Le seau
de Thierry Berger



J'avais porté mon choix sur elle. Je la trouvais si belle, si maternelle. Ce que j'aimais le plus chez elle, c'était ce petit manque de maturité qu'elle essayait de compenser en se fabriquant l'image d'une femme sans complexe, forte, inébranlable. En public, bien sûr ; car dès qu'elle rentrait dans son cocon familial, elle craquait, pleurait, trépignait comme une petite fille qui vient de quitter l'adolescence et tente d'appréhender la vie d'adulte sans y avoir été trop préparée. Elle parlait souvent de ses futurs enfants. Elle avait des projets pour eux et ça, ça me plaisait par-dessus tout. J'ai moi-même manqué d'amour et elle pouvait m'apporter de quoi vaincre les écueils de la vie. C'est égoïste, j'en convient ; mais je m'apprêtais à lui rendre tout l'amour qu'elle aurait pour moi. Mon choix était fait : ce sera elle et personne d'autre. C'est sûr, j'allais renaître dans un monde meilleur. Grâce à elle, j'allais devenir un vrai artiste. Dans une vie antérieure, j'étais peintre. Un peintre un peu fou, prolixe, mais sans doute mauvais. Je n'ai pas vendu une toile de ma chienne de vie. On m'appelait l'homme à l'oreille coupée car dans un moment de désespoir, je m'étais entaillé l'oreille au rasoir. On fait de ces conneries dans la vie ! Je ne serai plus peintre, c'est sûr. Mais je serai artiste, tout aussi sûrement. Peut-être chanteur, ou pianiste, je n'en sais rien, mais en tous les cas, artiste.
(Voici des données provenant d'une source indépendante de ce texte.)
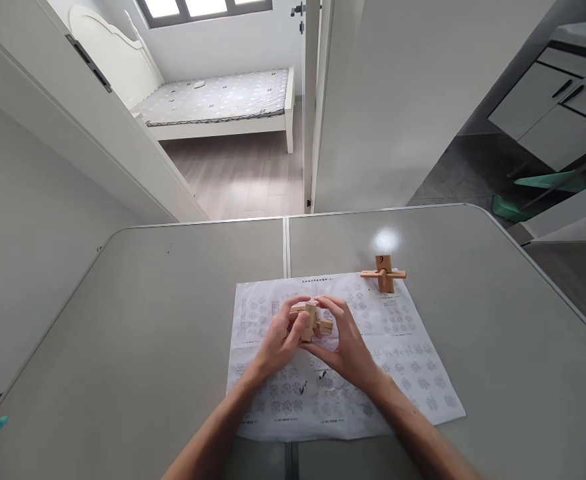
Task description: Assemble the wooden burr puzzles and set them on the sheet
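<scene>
A small wooden burr puzzle [313, 320] of crossed light-brown sticks is held above a printed instruction sheet [407, 360]. My left hand [277, 340] grips its left side and my right hand [345, 343] grips its right side, fingers curled over the top. A second wooden cross-shaped puzzle [383, 273] stands upright on the sheet's far right corner, apart from both hands. The sheet lies on a grey table [123, 333].
The table has a seam [286, 247] down its middle and rounded far corners. Beyond it an open doorway shows a bed [217, 100] on a wooden floor. A white wall panel [397, 100] stands behind the table; cabinets [557, 100] are at the far right.
</scene>
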The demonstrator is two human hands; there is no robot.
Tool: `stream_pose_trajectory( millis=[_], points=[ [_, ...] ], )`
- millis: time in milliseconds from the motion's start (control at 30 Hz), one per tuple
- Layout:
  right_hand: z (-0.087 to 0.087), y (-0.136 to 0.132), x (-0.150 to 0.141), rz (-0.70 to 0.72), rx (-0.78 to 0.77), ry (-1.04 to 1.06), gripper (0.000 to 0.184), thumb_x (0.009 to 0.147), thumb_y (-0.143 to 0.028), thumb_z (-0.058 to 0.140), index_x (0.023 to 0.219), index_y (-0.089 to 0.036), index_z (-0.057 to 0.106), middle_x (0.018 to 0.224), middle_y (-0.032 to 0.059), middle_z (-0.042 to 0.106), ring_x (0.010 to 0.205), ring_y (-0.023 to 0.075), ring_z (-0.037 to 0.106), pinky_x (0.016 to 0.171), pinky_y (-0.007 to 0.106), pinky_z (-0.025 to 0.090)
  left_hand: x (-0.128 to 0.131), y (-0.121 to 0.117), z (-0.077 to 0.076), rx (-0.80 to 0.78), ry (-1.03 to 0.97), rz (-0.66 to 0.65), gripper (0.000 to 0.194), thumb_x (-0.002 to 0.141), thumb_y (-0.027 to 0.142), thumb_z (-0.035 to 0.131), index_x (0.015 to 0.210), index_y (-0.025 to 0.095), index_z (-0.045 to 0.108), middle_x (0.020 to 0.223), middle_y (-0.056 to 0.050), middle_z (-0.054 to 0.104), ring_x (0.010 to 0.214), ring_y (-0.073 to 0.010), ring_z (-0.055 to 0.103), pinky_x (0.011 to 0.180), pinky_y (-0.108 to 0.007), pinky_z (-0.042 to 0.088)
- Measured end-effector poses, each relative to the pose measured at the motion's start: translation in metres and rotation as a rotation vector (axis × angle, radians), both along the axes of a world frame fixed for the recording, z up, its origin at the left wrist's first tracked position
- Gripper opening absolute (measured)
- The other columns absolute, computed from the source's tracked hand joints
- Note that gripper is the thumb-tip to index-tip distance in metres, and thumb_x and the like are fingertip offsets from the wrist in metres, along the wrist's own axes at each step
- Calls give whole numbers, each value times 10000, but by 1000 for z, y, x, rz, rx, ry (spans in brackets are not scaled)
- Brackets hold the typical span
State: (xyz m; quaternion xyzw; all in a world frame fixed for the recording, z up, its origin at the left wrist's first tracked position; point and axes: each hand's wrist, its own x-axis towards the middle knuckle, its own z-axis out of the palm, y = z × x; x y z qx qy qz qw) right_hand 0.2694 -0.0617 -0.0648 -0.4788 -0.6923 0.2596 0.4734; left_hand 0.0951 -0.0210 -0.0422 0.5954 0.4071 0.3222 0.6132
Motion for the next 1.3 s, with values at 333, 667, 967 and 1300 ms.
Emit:
stream_pose_trajectory(
  millis=[333, 667, 967, 1300],
  points=[
    [-6, 5, 0, 3, -26, -185, 617, 1020, -201, 571, 1584, -315, 350, 1468, 144, 525, 1384, 346, 511, 1121, 614, 501, 0, 7, -3, -133, -173, 378, 496, 1013, 666, 459, 1144, 205, 586, 629, 71, 422, 436, -70, 309, 404, -194, 274],
    [-11, 9, -1, -21, -32, -218, 314, 1052, -212, 551, 1349, -297, 608, 1178, 107, 680, 1166, 331, 595, 1004, 574, 548, -1, 11, -6, -91, -145, 470, 461, 985, 638, 542, 1098, 206, 660, 657, 57, 405, 457, -64, 305, 424, -207, 242],
    [-8, 8, 2, -106, -162, 43, 168, 1074, -336, 525, 1178, -257, 630, 1073, 90, 697, 917, 253, 674, 815, 404, 595, -1, 10, -1, -90, -158, 398, 490, 958, 605, 613, 1222, 194, 658, 630, 71, 356, 490, -77, 286, 450, -225, 241],
    [-2, 10, 11, -110, -445, 564, 307, 970, -470, 703, 1144, -227, 633, 862, 25, 703, 740, 184, 651, 718, 322, 554, 0, 10, -3, -119, -157, 425, 438, 944, 600, 639, 1106, 193, 632, 660, 67, 432, 485, -58, 283, 431, -186, 259]
  ],
)
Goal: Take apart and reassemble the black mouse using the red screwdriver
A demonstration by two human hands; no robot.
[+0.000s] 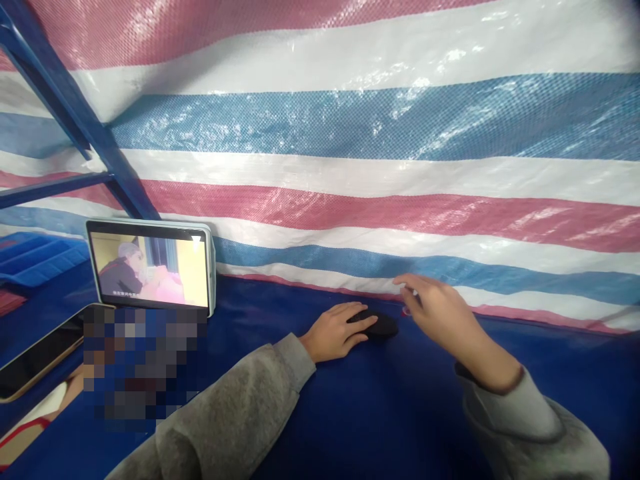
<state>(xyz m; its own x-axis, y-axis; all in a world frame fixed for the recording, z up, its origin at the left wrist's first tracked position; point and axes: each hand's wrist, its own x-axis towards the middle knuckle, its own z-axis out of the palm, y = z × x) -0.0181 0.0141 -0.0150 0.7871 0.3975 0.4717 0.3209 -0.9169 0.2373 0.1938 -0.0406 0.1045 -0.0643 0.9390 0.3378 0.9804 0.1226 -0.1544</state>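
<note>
My left hand [337, 330] rests on the blue table surface [380, 413] with its fingers curled over a small black object [383, 325]. Just right of it, my right hand [440, 310] hovers above the surface, fingers bent and pinched near a tiny reddish thing [406, 311] I cannot make out. Both arms wear grey sleeves.
A striped red, white and blue tarp [350, 153] hangs behind the table. A tablet [153, 267] playing a video leans at the left, beside blue metal frame bars [75, 113]. A dark phone [40, 357] lies at the left edge, with blue trays [35, 257] behind.
</note>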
Pour pouvoir déclamer mon amour de l'homme, vanter sa grandeur, sa bonté. J'allais renaître, recommencer une vie emplie de bonheur et de contemplation. Elle me donnerait un nouveau prénom. Pas Vincent, pensais-je d'un sourire mélancolique. C'est cette femme que je choisis ! Cette femme et pas une autre !
Puis une nuit, au travers de sa voix, de ses pensées, je pressens une dispute. Un ressentiment, un doute profond, une angoisse indicible.
Le lendemain, je la sens qui se couche sous des éclairages puissants, elle écarte les cuisses. Un bruit sourd, une coupure dans ma chair. Je souffre atrocement ! On me sépare d'elle ; de la femme que j'ai choisie. On me sépare d'elle d'un geste légal. Une exécution sommaire et sans jugement.
Tout ce que je connaîtrai de cette vie là, sera le fond d'un seau, l'esquisse d'un signe de croix rapide, honteux et des pleurs égocentriques ; le regard mouillé de cette femme qui n'osera jamais porter le regard vers ce seau qui fut mon cercueil.
Actuellement, elle craint la mort mais ne sait pourquoi. Moi je sais. Je sais qu'elle craint ce face à face que nous ne manquerons pas d'avoir dans cet autre monde où j'attends… ma maman.